This project is a simple Python application demonstrating data masking while fetching data from a MongoDB instance. It is built with Flask and connected to MongoDB using Docker containers. The data is fetched from MongoDB and masked before being returned via a Flask API.
-
Install Docker: Make sure you have Docker installed on your system. You can download it from Docker's official website.
-
Clone the Repository: Clone this repository to your local machine.
git clone https://github.com/your-username/flask-mongodb-data-masking.git
cd flask-mongodb-data-masking
- Ensure the Required Files Exist:
docker-compose.yml
: Defines services for MongoDB and the Flask app.app.py
: The Flask API that connects to MongoDB and masks sensitive data.config/init-mongo.js
: MongoDB initialization script (for setting up initial data).src/
: Directory where the Flask application and other code reside.
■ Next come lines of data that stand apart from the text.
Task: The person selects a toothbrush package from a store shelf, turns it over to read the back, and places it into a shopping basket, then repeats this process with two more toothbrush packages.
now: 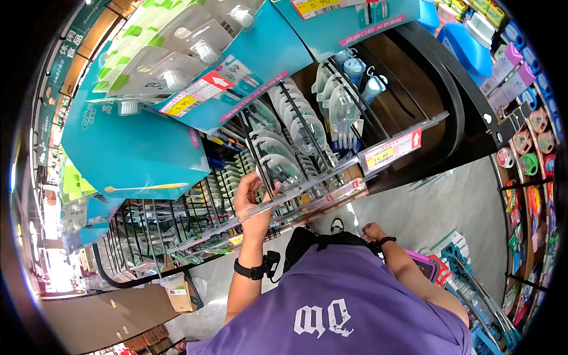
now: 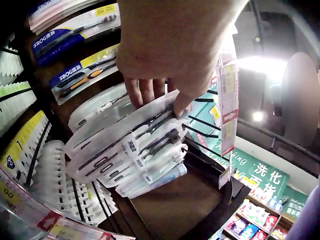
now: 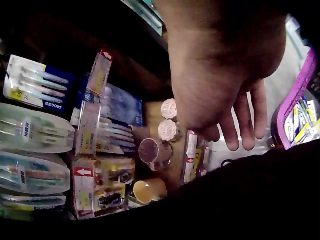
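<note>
My left hand [image 1: 253,207] reaches in among clear toothbrush packs [image 1: 278,168] hanging on black hooks, behind the clear price rail. In the left wrist view the left hand [image 2: 167,55] pinches the upper edge of a clear toothbrush pack [image 2: 125,125], fingers on the far side and thumb at its end. More packs hang against it, overlapping. My right hand [image 1: 373,232] hangs low beside the purple shirt, away from the rack. In the right wrist view the right hand [image 3: 225,90] holds nothing, its fingers loosely extended.
Teal display boxes [image 1: 136,142] stand above the hooks. A price rail [image 1: 393,151] runs along the rack's front edge. Cups [image 3: 155,152] stand on a lower shelf. A pink-rimmed basket [image 3: 295,95] with packaged goods is near my right hand. Stocked shelves [image 1: 526,183] line the far right.
</note>
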Demonstrator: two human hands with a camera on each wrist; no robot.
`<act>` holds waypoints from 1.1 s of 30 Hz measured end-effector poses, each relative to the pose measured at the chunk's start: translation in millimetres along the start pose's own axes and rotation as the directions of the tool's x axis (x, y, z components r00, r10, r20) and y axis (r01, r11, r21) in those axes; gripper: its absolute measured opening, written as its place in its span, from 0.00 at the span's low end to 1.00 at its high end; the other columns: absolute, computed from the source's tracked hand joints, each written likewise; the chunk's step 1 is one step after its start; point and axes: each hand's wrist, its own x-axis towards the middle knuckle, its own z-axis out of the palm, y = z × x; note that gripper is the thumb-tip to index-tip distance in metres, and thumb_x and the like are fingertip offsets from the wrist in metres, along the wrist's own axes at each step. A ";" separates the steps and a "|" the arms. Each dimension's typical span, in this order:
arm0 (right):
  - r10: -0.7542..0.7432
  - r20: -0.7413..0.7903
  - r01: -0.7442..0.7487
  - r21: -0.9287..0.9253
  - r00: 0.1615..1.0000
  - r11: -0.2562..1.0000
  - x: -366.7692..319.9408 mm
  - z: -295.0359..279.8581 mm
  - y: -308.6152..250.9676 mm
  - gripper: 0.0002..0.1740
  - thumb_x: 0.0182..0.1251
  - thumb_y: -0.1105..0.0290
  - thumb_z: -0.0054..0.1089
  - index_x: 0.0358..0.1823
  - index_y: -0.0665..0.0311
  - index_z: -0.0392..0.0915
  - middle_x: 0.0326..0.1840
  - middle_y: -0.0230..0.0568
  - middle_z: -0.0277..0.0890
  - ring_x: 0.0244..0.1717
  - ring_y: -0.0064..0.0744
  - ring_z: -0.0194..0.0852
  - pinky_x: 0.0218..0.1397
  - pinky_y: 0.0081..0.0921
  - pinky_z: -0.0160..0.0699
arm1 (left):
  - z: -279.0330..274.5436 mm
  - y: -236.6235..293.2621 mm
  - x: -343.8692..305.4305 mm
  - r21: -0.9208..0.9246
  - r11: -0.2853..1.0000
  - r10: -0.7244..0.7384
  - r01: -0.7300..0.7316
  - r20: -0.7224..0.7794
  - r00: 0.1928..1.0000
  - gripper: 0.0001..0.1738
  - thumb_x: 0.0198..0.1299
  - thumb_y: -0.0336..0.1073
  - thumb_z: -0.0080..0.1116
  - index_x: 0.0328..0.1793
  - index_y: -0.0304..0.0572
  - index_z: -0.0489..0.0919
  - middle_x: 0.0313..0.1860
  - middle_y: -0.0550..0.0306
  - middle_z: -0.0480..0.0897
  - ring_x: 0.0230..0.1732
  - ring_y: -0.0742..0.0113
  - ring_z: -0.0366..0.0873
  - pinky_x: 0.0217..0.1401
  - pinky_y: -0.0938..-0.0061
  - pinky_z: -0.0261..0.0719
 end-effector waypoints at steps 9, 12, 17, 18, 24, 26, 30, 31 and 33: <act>0.035 -0.028 -0.036 -0.049 0.999 0.998 7.9 -28.8 -27.2 0.13 0.67 0.68 0.54 0.42 0.68 0.83 0.29 0.44 0.85 0.23 0.35 0.84 0.19 0.32 0.78 | -3.5 8.1 -30.2 -0.070 0.997 -0.042 0.045 0.045 0.998 0.24 0.55 0.20 0.70 0.59 0.33 0.77 0.49 0.55 0.85 0.51 0.70 0.82 0.58 0.73 0.78; 0.038 -0.057 -0.039 -0.016 0.998 0.999 18.0 -33.3 -25.7 0.12 0.66 0.67 0.54 0.41 0.66 0.84 0.31 0.42 0.86 0.22 0.34 0.83 0.19 0.35 0.79 | -4.2 15.2 -39.0 -0.130 0.988 -0.077 0.082 0.045 0.996 0.22 0.56 0.23 0.71 0.57 0.32 0.77 0.47 0.55 0.84 0.51 0.70 0.81 0.57 0.73 0.78; 0.020 -0.002 -0.020 0.053 1.000 0.998 19.9 -21.3 -28.6 0.15 0.69 0.69 0.52 0.51 0.66 0.81 0.36 0.47 0.86 0.24 0.37 0.83 0.26 0.35 0.86 | -14.2 16.6 -48.5 -0.056 0.994 -0.092 0.097 0.096 0.991 0.21 0.55 0.26 0.74 0.54 0.30 0.79 0.47 0.55 0.85 0.50 0.70 0.81 0.57 0.72 0.78; -0.006 -0.011 0.006 -0.003 1.000 1.000 25.9 -14.2 -24.6 0.15 0.69 0.69 0.52 0.51 0.66 0.81 0.36 0.47 0.86 0.24 0.37 0.83 0.26 0.35 0.85 | -15.8 11.3 -50.8 -0.026 0.997 -0.075 0.078 0.104 0.992 0.21 0.55 0.27 0.74 0.53 0.30 0.80 0.48 0.55 0.85 0.50 0.70 0.81 0.57 0.72 0.78; -0.009 0.020 0.007 0.126 1.000 0.992 18.4 40.5 20.8 0.13 0.66 0.71 0.51 0.46 0.66 0.81 0.32 0.44 0.84 0.20 0.35 0.81 0.21 0.33 0.81 | -13.2 18.2 -57.9 0.025 0.993 -0.119 0.116 0.234 0.965 0.20 0.54 0.26 0.75 0.53 0.31 0.80 0.47 0.55 0.86 0.49 0.69 0.82 0.58 0.72 0.77; 0.039 0.036 -0.042 0.096 0.999 0.994 24.1 59.8 50.8 0.14 0.66 0.69 0.51 0.46 0.66 0.82 0.31 0.44 0.84 0.20 0.35 0.81 0.21 0.32 0.80 | -12.8 19.8 -61.3 0.047 0.986 -0.166 0.159 0.298 0.940 0.21 0.54 0.25 0.74 0.54 0.32 0.80 0.47 0.55 0.85 0.50 0.69 0.82 0.59 0.72 0.77; 0.050 -0.048 -0.034 0.290 0.998 0.957 -22.7 76.5 68.5 0.13 0.67 0.69 0.53 0.45 0.68 0.81 0.28 0.44 0.83 0.19 0.35 0.81 0.20 0.32 0.80 | -21.0 1.1 -74.2 0.155 0.974 -0.216 0.165 0.423 0.880 0.21 0.55 0.25 0.73 0.54 0.33 0.79 0.47 0.57 0.84 0.50 0.69 0.81 0.59 0.72 0.77; 0.076 -0.057 -0.056 0.299 0.995 0.953 -29.5 80.7 74.5 0.12 0.67 0.69 0.53 0.44 0.68 0.81 0.29 0.44 0.83 0.19 0.35 0.81 0.20 0.32 0.80 | -21.6 -3.5 -75.0 0.133 0.976 -0.216 0.175 0.444 0.870 0.21 0.55 0.25 0.73 0.54 0.33 0.79 0.47 0.57 0.84 0.50 0.69 0.81 0.58 0.72 0.77; 0.126 -0.095 -0.097 0.268 0.987 0.959 -36.7 90.7 94.3 0.13 0.69 0.69 0.51 0.46 0.70 0.80 0.31 0.49 0.84 0.19 0.39 0.81 0.20 0.37 0.81 | -25.6 -1.7 -83.5 0.097 0.974 -0.225 0.204 0.465 0.856 0.21 0.55 0.25 0.73 0.55 0.33 0.79 0.47 0.57 0.84 0.50 0.69 0.81 0.58 0.73 0.77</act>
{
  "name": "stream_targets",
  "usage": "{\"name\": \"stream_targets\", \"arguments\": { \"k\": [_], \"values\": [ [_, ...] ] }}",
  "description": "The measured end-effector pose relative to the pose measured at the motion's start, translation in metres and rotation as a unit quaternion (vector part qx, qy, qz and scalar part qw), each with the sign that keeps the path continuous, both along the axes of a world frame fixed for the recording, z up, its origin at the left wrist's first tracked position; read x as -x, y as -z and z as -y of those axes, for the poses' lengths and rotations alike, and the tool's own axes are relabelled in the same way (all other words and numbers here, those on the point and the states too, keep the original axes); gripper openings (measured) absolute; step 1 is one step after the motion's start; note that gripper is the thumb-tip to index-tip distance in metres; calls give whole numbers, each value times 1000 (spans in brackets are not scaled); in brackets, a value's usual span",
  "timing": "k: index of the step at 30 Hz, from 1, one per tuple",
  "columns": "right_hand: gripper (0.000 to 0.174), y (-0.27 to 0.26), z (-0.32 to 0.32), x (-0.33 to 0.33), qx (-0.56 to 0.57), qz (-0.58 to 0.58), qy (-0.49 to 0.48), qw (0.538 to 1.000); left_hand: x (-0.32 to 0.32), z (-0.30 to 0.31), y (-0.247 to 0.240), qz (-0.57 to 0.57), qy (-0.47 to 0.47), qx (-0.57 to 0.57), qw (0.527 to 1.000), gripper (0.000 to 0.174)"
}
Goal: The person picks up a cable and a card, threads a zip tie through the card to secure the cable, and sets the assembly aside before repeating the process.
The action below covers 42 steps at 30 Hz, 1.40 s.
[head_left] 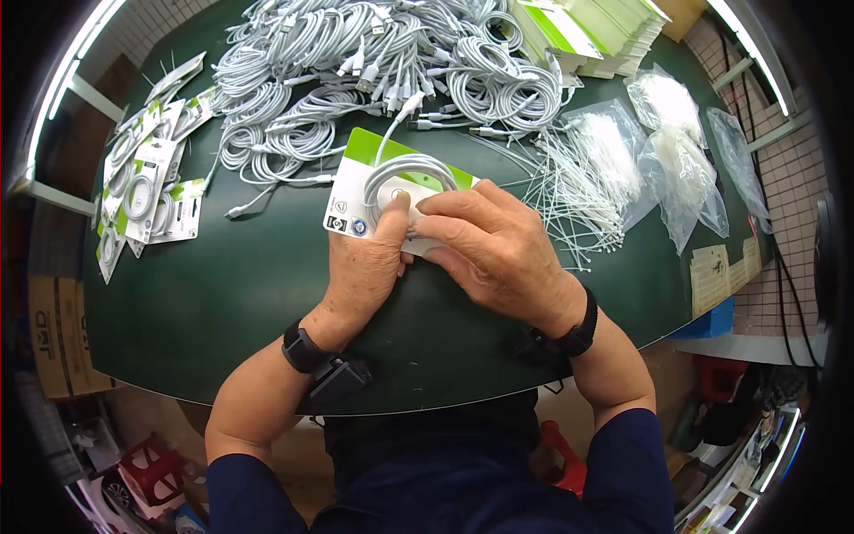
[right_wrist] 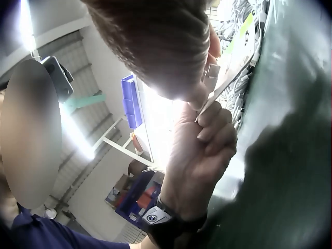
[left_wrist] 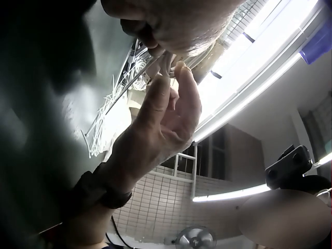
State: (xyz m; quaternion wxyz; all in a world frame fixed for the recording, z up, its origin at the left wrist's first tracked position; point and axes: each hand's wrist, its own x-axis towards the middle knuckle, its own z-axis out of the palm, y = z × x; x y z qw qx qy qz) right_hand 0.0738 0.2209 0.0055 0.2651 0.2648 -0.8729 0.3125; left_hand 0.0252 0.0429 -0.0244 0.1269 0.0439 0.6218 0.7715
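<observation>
In the head view, my left hand (head_left: pixel 366 262) grips a white and green packaging card (head_left: pixel 356 182) from its lower left, thumb pressed over the coil of a grey USB cable (head_left: pixel 411 164) lying on the card. One white plug (head_left: pixel 409 106) sticks up past the card's top edge. My right hand (head_left: pixel 507 249) pinches the lower part of the cable at the card's right side, fingertips close to the left thumb. A blocky plug (right_wrist: pixel 210 75) shows between the hands in the right wrist view. The right fingertips partly hide the coil and the card's lower edge.
Beyond the card lies a big heap of coiled grey cables (head_left: pixel 356 44). Carded cables (head_left: pixel 142 191) are piled at left. White cable ties (head_left: pixel 578 191) and plastic bags (head_left: pixel 680 165) lie at right. A stack of green cards (head_left: pixel 592 36) stands at the back of the green table (head_left: pixel 222 311).
</observation>
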Motion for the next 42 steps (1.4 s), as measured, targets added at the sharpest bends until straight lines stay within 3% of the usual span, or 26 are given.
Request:
{"name": "stream_targets", "arguments": {
  "k": [5, 8, 12, 17, 24, 32, 39, 42],
  "values": [
    [30, -17, -35, 10, 30, -56, 30, 998, 6, 5, -2, -22, -7, -1, 1000, 21],
    [21, -16, -74, 20, 144, 42, 186, 971, 10, 10, -6, -29, -31, -9, 999, 19],
    [13, 5, -113, 33, 45, 97, 247, 963, 15, 11, -6, -21, -63, -24, 998, 18],
    [11, 21, -115, 35, -45, 192, 204, 959, 16, 13, -3, -20, -69, -35, 997, 19],
    [15, 13, -116, 30, -154, 266, 222, 925, 19, 15, -9, -10, -67, -34, 997, 21],
    [14, 39, -105, 34, -164, 121, 226, 953, 17, 15, -8, -7, -59, -20, 998, 24],
    [7, 13, -104, 34, 50, 69, 244, 966, 6, 22, -10, -42, -59, -27, 997, 24],
    [7, 4, -108, 33, 174, 60, 237, 954, -15, 22, -19, -115, -76, 47, 989, 23]
  ]
}}
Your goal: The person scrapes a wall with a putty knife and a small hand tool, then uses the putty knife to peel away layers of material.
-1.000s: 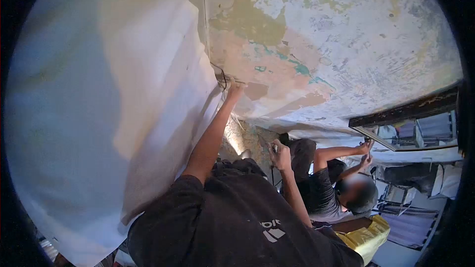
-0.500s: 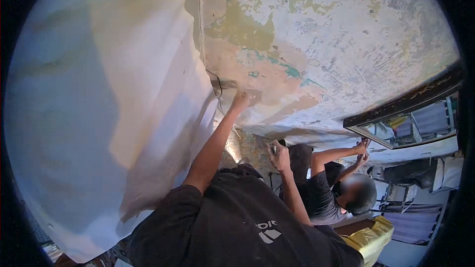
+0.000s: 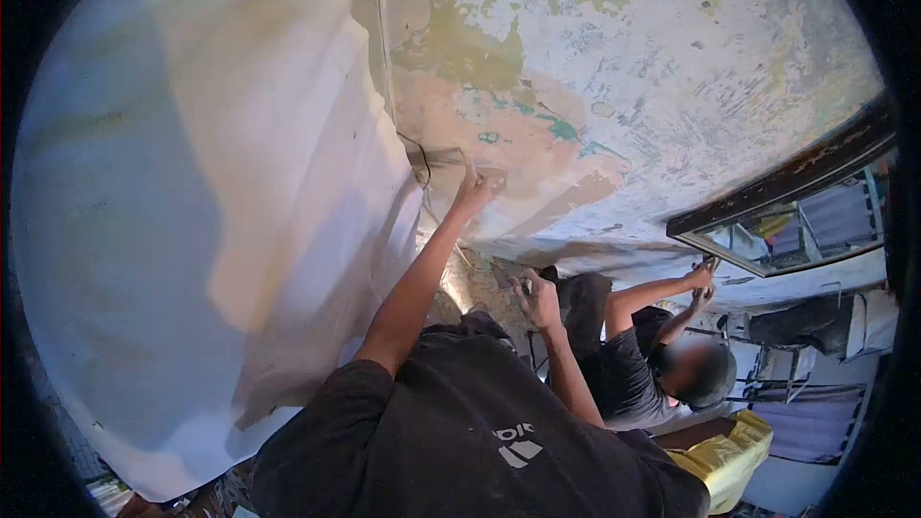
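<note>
My left hand reaches forward against the peeling wall, its fingers stretched out over a bare pinkish-tan patch. A thin black cable hangs just to its left, beside the edge of the white sheet. Lower down, in front of my chest, my right hand is closed with curled fingers, away from the wall. A flat grey tool that looks like a putty knife shows at its fingertips; its handle is hidden in the hand.
Close on my right a co-worker in dark clothes raises both hands to the wall below a dark-framed window. Yellow cloth lies behind them, near a rack with dark cloth. The white sheet fills the left side.
My left hand has gone from a bunched shape to stretched fingers on the wall. The grey tool at my right hand shows more plainly. The view has shifted slightly.
</note>
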Available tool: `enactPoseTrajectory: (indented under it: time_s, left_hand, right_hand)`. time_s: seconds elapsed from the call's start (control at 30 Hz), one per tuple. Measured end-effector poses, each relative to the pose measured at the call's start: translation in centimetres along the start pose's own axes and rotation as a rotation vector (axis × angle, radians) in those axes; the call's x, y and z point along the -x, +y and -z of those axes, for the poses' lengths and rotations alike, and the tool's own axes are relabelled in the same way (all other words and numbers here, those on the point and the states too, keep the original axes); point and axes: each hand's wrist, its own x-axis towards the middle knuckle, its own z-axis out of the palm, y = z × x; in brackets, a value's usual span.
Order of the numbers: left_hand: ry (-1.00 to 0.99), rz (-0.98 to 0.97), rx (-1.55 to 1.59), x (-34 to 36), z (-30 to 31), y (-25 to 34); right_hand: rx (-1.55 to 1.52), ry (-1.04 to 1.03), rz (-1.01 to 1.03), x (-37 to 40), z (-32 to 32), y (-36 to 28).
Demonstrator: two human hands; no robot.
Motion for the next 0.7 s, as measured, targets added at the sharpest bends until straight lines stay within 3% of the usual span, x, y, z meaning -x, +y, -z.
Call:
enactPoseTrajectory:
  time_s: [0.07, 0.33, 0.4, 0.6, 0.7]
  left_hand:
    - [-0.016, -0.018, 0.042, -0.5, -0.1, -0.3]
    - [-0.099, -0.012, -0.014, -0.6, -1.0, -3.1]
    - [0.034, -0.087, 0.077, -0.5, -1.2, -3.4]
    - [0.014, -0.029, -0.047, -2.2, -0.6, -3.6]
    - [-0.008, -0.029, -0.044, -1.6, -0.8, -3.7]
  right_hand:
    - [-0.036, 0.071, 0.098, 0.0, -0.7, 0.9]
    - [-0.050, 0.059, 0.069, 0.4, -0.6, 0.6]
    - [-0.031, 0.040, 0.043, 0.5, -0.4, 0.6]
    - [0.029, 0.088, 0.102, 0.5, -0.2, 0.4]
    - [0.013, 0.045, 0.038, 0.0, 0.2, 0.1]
The project uses Docker Compose to create and manage the containers for both the MongoDB database and the Flask application.
Steps to Run the Project:
- Build and Run Containers: Ensure Docker is running, then use the following command to build and start the services:
docker compose up --build
- Access the Flask Application: Once the containers are up, access the Flask app via:
http://localhost:5001/users
The default port is 5001, but you can change it in docker-compose.yml
if needed.
Check MongoDB: MongoDB will be accessible at localhost:27017
. The MongoDB root username is root
, and the password is example
(set in docker-compose.yml
).
An initial MongoDB setup script, config/init-mongo.js
, is used to populate the database with some default data.
The Flask API exposes the following endpoint:
GET /users
: Fetch all users from MongoDB. Sensitive information (like ssn) will be masked before being returned.
- Python: Backend logic using Flask.
- MongoDB: A NoSQL database for storing user data.
- Docker: Containerization for both the Flask app and MongoDB instance.
- PyMongo: MongoDB driver for Python.